=== Section Start ===

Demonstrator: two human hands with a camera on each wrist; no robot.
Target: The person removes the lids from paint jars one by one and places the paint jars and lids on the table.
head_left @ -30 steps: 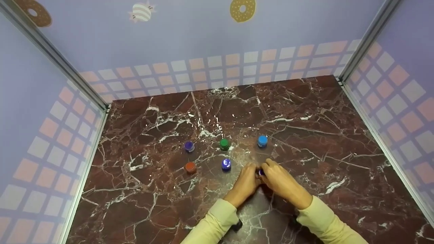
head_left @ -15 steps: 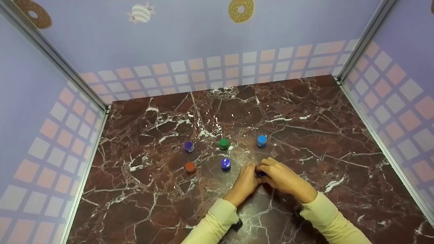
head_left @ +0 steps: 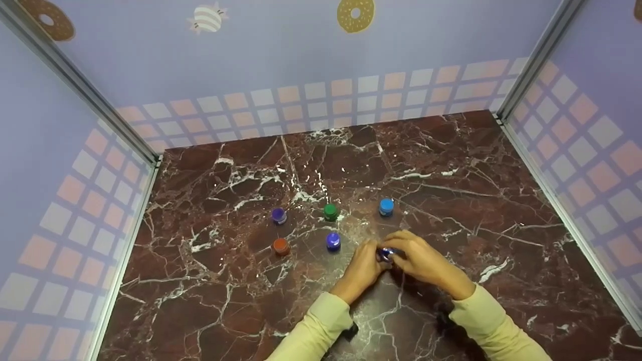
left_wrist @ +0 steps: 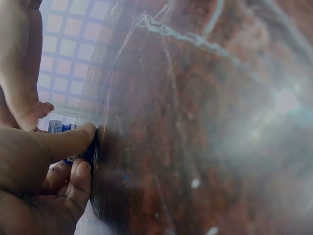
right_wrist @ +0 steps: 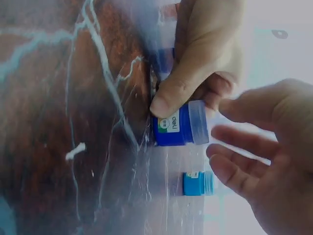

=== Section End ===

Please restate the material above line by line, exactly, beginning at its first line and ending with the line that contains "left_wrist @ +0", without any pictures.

• _Answer box_
Demonstrator: two human hands with a camera on each wrist; no robot.
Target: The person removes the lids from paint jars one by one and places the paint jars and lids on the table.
head_left @ -30 steps: 
head_left @ -15 steps: 
head_left @ +0 steps: 
left_wrist @ +0 steps: 

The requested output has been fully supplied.